The process model truly shines when it comes time to scale out. The share-nothing, horizontally partitionable nature of twelve-factor app processes means that adding more concurrency is a simple and reliable operation. The array of process types and number of processes of each type is known as the process formation.

Twelve-factor app processes should never daemonize or write PID files. Instead, rely on the operating system’s process manager (such as Upstart, a distributed process manager on a cloud platform, or a tool like Foreman in development) to manage output streams, respond to crashed processes, and handle user-initiated restarts and shutdowns.

X. Dev/prod parity Keep development, staging, and production as similar as possible

Historically, there have been substantial gaps between development (a developer making live edits to a local deploy of the app) and production (a running deploy of the app accessed by end users). These gaps manifest in three areas:

The time gap: A developer may work on code that takes days, weeks, or even months to go into production. The personnel gap: Developers write code, ops engineers deploy it. The tools gap: Developers may be using a stack like Nginx, SQLite, and OS X, while the production deploy uses Apache, MySQL, and Linux. The twelve-factor app is designed for continuous deployment by keeping the gap between development and production small. Looking at the three gaps described above:

Make the time gap small: a developer may write code and have it deployed hours or even just minutes later. Make the personnel gap small: developers who wrote code are closely involved in deploying it and watching its behavior in production. Make the tools gap small: keep development and production as similar as possible. Summarizing the above into a table:

Traditional app Twelve-factor app Time between deploys Weeks Hours Code authors vs code deployers Different people Same people Dev vs production environments Divergent As similar as possible

首先,部署时间,数个小时一次。其次,代码作者和部署者是一个人。我是非常赞成这两点的。有的大公司,非要运维人员部署,严重拖慢上线效率。(更新:最近我部门得到了运维的权利,现在上线的效率果然好很多)
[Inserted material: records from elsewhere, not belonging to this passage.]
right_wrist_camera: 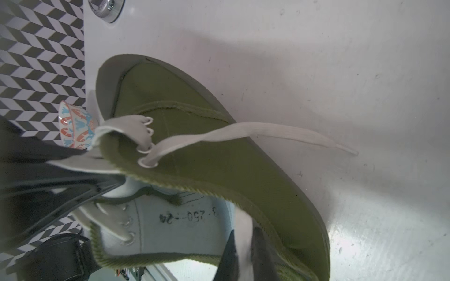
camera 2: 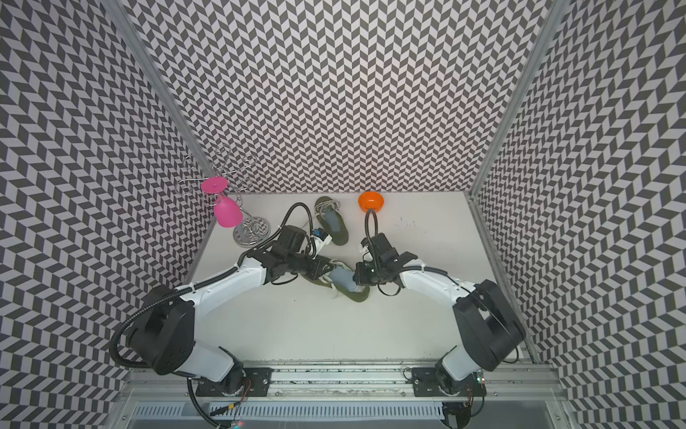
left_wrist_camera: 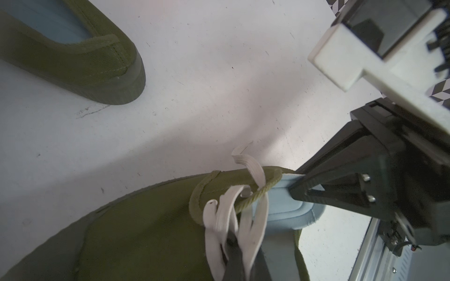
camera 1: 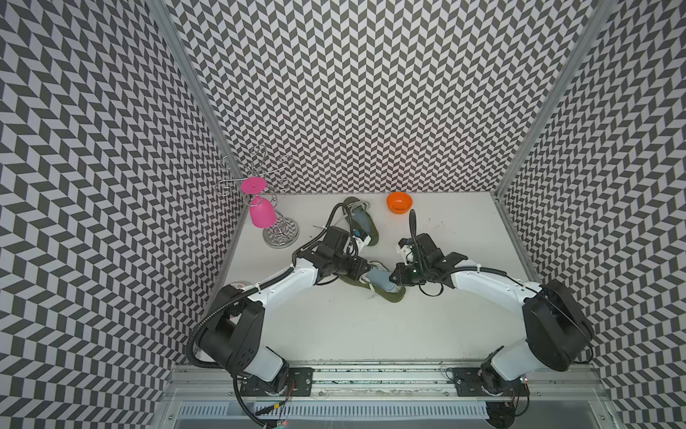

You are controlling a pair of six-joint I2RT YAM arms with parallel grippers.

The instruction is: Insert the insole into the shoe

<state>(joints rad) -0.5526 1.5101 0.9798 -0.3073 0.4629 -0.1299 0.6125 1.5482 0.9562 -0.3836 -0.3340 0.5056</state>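
The robot is working the insole [camera 1: 378,278] into the shoe [camera 1: 393,296], which is lying in the middle of the surface [camera 1: 371,334]. The left hand [camera 1: 365,271] is clamping shut on the shoe at its laces [left_wrist_camera: 215,226]. The right hand [camera 1: 395,283] is pinching the insole's heel end, which is sticking out. Next it is probably needing a push toward the toe, then a press down. Chevron walls [camera 1: 371,93] are enclosing the scuffed surface; a second shoe [camera 1: 365,226] and a bowl [camera 1: 399,202] are lying far.

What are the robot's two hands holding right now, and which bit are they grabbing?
Left gripper pinches the near shoe at its white laces. Right gripper pinches the blue insole by the end poking out of that shoe.
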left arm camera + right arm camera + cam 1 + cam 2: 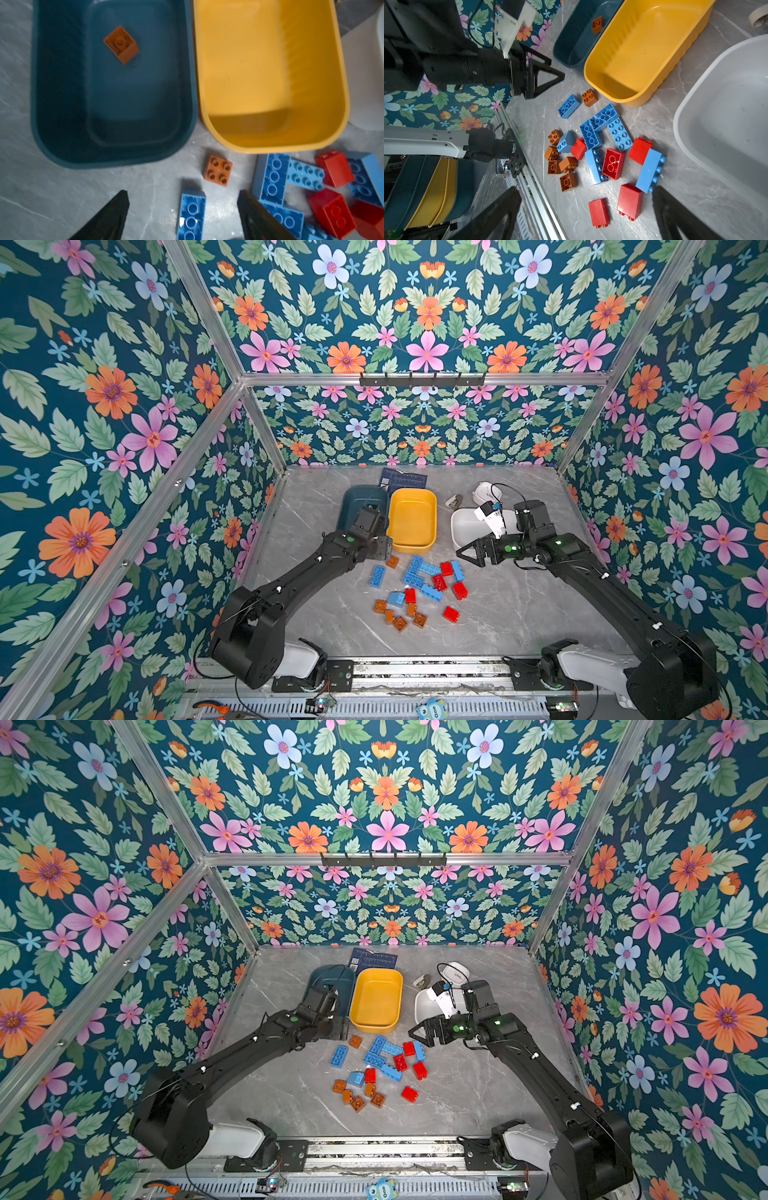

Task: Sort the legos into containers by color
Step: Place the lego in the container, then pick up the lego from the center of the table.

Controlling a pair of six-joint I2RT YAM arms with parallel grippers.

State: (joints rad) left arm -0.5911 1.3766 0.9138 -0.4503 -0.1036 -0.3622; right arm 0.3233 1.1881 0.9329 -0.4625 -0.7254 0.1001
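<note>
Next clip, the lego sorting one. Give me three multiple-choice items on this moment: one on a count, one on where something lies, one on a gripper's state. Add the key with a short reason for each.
1. The yellow tub holds:
A. nothing
B. two bricks
C. four bricks

2. The one brown-orange brick already in a container lies in:
A. the yellow tub
B. the dark teal tub
C. the white tub

3. The left gripper is:
A. shut on a red brick
B. open, holding nothing
C. shut on a blue brick

Key:
1 A: its floor shows bare in both wrist views.
2 B: the brick sits on the teal floor, seen in both wrist views.
3 B: in the left wrist view its jaws stand wide apart with nothing gripped between them.
</note>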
Backing services, such as the app’s database, queueing system, or cache, is one area where dev/prod parity is important. Many languages offer libraries which simplify access to the backing service, including adapters to different types of services. Some examples are in the table below.

Type Language Library Adapters
Database Ruby/Rails ActiveRecord MySQL, PostgreSQL, SQLite
Queue Python/Django Celery RabbitMQ, Beanstalkd, Redis
Cache Ruby/Rails ActiveSupport::Cache Memory, filesystem, Memcached

Developers sometimes find great appeal in using a lightweight backing service in their local environments, while a more serious and robust backing service will be used in production. For example, using SQLite locally and PostgreSQL in production; or local process memory for caching in development and Memcached in production.

The twelve-factor developer resists the urge to use different backing services between development and production, even when adapters theoretically abstract away any differences in backing services. Differences between backing services mean that tiny incompatibilities crop up, causing code that worked and passed tests in development or staging to fail in production. These types of errors create friction that disincentivizes continuous deployment. The cost of this friction and the subsequent dampening of continuous deployment is extremely high when considered in aggregate over the lifetime of an application.

Lightweight local services are less compelling than they once were. Modern backing services such as Memcached, PostgreSQL, and RabbitMQ are not difficult to install and run thanks to modern packaging systems, such as Homebrew and apt-get. Alternatively, declarative provisioning tools such as Chef and Puppet combined with light-weight virtual environments such as Vagrant allow developers to run local environments which closely approximate production environments. The cost of installing and using these systems is low compared to the benefit of dev/prod parity and continuous deployment.

Adapters to different backing services are still useful, because they make porting to new backing services relatively painless. But all deploys of the app (developer environments, staging, production) should be using the same type and version of each of the backing services.